* [Problem statement]
Your job is to set down the stretch of entries that opens with the line containing "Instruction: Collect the" and closes with the line containing "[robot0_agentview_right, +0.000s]". Keep both end lines, copy each exactly, and add nothing.

* [Extracted information]

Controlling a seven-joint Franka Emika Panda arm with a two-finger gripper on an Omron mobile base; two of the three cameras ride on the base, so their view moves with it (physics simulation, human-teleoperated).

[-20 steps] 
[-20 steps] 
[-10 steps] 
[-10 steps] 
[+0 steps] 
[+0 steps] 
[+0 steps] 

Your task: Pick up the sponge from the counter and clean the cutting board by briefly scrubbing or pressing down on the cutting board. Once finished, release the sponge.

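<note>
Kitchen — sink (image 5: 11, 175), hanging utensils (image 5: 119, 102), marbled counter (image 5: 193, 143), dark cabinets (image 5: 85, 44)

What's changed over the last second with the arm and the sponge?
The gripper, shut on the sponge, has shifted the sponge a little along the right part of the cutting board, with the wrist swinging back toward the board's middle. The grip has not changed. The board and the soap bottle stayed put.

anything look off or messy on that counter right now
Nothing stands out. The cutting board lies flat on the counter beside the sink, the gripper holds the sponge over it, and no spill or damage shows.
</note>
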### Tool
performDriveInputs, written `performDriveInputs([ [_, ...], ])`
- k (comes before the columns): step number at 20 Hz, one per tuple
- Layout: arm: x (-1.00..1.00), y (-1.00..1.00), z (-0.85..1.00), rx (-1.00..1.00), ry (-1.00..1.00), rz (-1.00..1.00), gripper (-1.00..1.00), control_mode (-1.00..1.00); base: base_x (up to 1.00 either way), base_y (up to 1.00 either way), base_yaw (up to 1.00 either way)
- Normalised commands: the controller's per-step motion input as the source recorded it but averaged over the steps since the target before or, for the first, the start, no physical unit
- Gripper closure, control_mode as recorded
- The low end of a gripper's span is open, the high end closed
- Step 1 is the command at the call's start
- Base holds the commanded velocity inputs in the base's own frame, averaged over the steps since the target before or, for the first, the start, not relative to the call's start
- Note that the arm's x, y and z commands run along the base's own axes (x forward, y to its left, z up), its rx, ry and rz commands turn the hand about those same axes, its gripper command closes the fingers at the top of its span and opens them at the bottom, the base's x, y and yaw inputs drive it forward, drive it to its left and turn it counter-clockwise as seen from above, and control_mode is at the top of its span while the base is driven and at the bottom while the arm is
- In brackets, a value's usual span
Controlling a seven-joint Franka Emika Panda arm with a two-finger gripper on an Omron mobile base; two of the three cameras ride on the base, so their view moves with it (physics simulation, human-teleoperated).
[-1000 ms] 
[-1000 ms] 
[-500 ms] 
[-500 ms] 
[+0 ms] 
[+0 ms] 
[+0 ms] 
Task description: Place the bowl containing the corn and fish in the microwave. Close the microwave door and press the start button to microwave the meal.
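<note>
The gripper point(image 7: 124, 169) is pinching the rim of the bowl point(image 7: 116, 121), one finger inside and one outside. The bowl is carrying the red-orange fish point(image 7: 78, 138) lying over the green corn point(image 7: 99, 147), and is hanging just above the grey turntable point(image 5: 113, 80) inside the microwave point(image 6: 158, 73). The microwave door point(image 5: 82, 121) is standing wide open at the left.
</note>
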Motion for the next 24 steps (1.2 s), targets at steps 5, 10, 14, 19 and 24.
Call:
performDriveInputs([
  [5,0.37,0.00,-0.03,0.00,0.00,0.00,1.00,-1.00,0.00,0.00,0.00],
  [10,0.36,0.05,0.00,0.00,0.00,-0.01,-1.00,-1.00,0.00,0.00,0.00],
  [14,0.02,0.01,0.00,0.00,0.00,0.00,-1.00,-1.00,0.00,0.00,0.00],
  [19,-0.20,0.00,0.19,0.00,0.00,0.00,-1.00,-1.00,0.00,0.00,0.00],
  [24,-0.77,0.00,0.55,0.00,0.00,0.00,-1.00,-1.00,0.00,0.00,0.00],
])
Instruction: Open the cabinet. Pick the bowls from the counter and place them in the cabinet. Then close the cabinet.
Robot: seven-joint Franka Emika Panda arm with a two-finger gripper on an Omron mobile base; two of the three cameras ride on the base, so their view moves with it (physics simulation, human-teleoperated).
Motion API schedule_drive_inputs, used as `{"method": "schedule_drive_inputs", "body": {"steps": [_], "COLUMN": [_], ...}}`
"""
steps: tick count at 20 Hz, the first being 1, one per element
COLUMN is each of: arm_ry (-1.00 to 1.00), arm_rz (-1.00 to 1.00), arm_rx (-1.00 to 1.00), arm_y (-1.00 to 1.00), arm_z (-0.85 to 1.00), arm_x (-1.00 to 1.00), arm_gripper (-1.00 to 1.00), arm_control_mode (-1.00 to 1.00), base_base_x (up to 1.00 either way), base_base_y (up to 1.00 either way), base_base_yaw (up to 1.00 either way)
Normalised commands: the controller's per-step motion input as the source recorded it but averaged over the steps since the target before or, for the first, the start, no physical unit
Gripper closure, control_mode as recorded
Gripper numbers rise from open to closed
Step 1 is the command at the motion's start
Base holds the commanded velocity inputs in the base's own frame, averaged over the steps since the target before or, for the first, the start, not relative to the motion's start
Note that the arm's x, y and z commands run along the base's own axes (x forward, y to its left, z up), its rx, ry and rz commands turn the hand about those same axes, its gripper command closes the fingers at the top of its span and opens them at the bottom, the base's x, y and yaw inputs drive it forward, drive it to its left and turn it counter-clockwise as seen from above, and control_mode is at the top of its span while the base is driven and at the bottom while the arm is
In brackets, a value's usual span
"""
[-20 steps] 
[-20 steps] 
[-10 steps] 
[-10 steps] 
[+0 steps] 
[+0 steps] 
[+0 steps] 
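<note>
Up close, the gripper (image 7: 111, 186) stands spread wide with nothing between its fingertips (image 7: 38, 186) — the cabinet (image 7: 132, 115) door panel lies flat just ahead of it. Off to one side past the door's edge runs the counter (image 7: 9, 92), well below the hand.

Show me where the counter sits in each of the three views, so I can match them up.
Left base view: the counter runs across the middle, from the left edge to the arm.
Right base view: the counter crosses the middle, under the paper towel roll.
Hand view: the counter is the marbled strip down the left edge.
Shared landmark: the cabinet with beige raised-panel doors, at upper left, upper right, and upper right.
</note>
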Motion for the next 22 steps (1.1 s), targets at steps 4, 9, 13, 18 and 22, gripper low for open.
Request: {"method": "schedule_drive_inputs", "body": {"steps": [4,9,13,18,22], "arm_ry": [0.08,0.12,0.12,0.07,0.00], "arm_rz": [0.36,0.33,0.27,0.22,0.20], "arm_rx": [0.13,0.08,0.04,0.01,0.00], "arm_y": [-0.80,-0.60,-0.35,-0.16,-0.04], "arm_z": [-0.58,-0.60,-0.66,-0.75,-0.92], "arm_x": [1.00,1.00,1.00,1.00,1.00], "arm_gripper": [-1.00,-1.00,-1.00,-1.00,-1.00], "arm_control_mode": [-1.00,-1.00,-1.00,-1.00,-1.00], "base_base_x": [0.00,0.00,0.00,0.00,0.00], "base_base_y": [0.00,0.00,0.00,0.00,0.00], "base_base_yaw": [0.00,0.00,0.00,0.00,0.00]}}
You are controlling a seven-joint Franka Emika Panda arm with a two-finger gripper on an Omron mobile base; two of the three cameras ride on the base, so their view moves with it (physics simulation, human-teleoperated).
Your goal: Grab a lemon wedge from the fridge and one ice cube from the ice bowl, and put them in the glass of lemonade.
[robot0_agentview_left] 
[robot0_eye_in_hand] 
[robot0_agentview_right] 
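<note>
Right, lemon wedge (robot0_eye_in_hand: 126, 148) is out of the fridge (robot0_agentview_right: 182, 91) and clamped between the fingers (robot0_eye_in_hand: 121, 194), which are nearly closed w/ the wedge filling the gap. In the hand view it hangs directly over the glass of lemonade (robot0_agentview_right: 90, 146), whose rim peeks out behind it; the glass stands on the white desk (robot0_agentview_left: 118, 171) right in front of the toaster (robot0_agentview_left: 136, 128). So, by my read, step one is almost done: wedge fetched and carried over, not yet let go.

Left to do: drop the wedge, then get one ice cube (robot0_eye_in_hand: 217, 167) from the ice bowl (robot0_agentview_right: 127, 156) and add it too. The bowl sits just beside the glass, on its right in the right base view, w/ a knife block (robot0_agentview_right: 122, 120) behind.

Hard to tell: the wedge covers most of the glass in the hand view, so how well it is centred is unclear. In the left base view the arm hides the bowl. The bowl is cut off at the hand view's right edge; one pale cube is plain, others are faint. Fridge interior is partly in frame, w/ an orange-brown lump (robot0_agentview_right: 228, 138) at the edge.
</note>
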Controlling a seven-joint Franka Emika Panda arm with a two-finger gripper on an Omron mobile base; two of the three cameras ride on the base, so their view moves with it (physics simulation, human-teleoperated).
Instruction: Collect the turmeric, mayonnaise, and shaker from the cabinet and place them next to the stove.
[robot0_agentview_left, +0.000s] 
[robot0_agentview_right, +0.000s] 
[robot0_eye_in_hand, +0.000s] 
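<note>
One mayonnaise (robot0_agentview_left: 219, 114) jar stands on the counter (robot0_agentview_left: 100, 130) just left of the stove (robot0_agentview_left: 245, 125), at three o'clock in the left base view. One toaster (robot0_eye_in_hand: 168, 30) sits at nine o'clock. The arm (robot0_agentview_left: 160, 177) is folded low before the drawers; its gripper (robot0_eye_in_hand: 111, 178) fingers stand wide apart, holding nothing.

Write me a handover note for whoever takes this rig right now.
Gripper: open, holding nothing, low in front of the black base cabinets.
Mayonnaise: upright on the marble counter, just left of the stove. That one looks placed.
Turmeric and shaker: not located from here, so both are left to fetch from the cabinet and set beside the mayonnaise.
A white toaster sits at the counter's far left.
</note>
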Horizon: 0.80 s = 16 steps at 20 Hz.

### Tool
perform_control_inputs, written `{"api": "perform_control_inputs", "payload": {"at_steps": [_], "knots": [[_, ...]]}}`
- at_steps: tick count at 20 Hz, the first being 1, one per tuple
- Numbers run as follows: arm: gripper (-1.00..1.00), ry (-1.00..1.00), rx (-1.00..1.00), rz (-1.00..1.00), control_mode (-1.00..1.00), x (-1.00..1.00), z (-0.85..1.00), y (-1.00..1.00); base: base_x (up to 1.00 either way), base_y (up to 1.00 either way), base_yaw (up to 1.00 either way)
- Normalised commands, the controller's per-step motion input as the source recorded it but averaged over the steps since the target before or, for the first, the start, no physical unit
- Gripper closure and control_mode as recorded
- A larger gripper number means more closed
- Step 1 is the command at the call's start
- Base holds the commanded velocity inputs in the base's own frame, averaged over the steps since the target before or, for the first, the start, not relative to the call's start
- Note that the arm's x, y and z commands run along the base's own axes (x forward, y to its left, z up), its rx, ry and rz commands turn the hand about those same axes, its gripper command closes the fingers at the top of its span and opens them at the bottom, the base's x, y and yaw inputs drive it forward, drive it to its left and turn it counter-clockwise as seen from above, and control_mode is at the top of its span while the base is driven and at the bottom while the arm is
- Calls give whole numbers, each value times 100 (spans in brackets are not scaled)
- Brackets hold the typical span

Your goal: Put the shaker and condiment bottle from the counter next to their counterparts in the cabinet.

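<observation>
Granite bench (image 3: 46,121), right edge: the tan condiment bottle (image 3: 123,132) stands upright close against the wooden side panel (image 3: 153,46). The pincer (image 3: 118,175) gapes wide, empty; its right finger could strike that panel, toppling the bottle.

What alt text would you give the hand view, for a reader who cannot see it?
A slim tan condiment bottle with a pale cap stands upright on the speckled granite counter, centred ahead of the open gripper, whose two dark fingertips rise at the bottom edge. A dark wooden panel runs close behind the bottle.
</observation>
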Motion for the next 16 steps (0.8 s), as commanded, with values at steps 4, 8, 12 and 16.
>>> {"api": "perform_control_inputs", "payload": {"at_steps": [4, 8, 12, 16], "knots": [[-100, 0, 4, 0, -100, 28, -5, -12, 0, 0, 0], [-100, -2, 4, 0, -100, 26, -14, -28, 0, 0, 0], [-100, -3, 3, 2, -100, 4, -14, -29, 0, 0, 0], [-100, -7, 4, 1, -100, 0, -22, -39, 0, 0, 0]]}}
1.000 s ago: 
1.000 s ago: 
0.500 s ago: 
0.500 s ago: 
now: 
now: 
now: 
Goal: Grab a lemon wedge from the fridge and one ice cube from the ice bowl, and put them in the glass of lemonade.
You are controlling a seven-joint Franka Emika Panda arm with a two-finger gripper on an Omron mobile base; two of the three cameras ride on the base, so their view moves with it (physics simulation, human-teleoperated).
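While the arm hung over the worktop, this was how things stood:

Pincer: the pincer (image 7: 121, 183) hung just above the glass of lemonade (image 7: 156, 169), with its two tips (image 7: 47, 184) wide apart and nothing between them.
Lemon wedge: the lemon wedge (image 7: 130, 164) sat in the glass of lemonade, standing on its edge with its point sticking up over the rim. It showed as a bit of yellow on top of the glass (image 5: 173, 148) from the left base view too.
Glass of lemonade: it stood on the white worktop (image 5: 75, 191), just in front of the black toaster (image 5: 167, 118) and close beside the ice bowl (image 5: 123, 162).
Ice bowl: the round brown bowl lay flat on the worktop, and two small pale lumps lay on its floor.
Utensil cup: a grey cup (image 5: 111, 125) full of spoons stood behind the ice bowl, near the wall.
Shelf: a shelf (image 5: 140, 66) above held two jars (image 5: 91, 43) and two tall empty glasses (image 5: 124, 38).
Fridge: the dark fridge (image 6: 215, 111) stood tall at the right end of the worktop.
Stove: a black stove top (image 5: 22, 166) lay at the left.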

* [The answer]
Instruction: Collect the turmeric, mayonnaise, and shaker from the cabinet and place them next to the stove.
[robot0_agentview_left, +0.000s] 
[robot0_agentview_right, +0.000s] 

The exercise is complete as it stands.